**What you will do**
The answer must be the data, repeated exactly.

**Dataset section**
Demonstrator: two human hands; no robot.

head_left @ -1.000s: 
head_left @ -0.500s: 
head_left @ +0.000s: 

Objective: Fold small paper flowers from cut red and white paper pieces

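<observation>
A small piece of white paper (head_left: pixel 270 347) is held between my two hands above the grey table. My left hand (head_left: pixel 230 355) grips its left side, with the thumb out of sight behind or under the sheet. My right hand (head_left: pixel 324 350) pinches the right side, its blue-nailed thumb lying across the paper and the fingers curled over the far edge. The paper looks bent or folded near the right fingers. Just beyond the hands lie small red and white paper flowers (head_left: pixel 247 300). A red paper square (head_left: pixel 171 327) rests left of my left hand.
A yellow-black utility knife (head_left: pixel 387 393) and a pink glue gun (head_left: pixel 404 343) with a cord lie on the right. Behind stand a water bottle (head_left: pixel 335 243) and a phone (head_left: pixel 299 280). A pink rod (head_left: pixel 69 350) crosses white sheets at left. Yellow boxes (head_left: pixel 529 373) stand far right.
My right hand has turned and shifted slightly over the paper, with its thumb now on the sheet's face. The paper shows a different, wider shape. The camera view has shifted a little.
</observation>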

**Completed task**
Demonstrator: two human hands; no robot.

head_left @ -1.000s: 
head_left @ -0.500s: 
head_left @ +0.000s: 

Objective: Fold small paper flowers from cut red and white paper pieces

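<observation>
A small piece of white paper (head_left: pixel 270 347) is held between my two hands above the grey table. My left hand (head_left: pixel 230 355) grips its left side, with the thumb out of sight behind or under the sheet. My right hand (head_left: pixel 324 350) pinches the right side, its blue-nailed thumb lying across the paper and the fingers curled over the far edge. The paper looks bent or folded near the right fingers. Just beyond the hands lie small red and white paper flowers (head_left: pixel 247 300). A red paper square (head_left: pixel 171 327) rests left of my left hand.
A yellow-black utility knife (head_left: pixel 387 393) and a pink glue gun (head_left: pixel 404 343) with a cord lie on the right. Behind stand a water bottle (head_left: pixel 335 243) and a phone (head_left: pixel 299 280). A pink rod (head_left: pixel 69 350) crosses white sheets at left. Yellow boxes (head_left: pixel 529 373) stand far right.
My right hand has turned and shifted slightly over the paper, with its thumb now on the sheet's face. The paper shows a different, wider shape. The camera view has shifted a little.
</observation>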

The work on this exercise is done.